[EXERCISE BRIEF] Copy the lines exactly. Begin at the first line of the data and stop after the line with "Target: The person".

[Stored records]
= Beginning of Section =

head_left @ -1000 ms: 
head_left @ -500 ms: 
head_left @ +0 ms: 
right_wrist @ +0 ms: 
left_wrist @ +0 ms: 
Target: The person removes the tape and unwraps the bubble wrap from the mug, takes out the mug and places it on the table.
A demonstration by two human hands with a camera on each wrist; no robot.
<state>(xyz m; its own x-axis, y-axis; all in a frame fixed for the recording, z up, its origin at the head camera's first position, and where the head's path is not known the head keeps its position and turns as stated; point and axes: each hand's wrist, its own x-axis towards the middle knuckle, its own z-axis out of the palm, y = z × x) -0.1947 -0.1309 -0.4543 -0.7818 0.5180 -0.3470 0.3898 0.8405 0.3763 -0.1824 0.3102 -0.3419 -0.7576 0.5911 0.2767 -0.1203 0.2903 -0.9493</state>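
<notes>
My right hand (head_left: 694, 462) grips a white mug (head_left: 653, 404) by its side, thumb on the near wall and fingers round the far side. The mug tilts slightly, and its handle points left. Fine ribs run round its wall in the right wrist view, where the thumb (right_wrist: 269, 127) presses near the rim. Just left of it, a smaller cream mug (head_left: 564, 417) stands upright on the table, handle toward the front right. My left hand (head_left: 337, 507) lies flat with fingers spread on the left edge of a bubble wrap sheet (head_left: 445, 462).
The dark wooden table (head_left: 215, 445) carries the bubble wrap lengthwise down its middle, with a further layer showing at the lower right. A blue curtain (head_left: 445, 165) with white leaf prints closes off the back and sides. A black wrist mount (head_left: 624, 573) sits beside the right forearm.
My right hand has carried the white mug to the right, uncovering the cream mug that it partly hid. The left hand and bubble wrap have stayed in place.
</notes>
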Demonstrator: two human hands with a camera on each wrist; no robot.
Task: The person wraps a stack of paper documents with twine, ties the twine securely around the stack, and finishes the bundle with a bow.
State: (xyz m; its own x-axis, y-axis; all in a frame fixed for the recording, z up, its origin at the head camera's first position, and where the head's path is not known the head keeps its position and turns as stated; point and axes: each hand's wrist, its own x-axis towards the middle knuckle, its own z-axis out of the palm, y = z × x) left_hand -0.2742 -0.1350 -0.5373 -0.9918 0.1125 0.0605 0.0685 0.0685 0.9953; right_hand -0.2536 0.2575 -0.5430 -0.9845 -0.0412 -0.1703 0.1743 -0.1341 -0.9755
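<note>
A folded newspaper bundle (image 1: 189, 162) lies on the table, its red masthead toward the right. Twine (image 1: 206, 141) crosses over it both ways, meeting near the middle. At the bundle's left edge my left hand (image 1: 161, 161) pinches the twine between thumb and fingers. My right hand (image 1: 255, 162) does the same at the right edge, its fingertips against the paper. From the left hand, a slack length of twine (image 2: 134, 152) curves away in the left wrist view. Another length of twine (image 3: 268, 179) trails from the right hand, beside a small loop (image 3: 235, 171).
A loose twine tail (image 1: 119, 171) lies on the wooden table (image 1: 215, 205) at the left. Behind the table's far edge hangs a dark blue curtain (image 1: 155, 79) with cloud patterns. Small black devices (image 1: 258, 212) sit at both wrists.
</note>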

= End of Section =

[SOLUTION TO THIS PROBLEM]
head_left @ -1000 ms: 
head_left @ -500 ms: 
head_left @ +0 ms: 
right_wrist @ +0 ms: 
left_wrist @ +0 ms: 
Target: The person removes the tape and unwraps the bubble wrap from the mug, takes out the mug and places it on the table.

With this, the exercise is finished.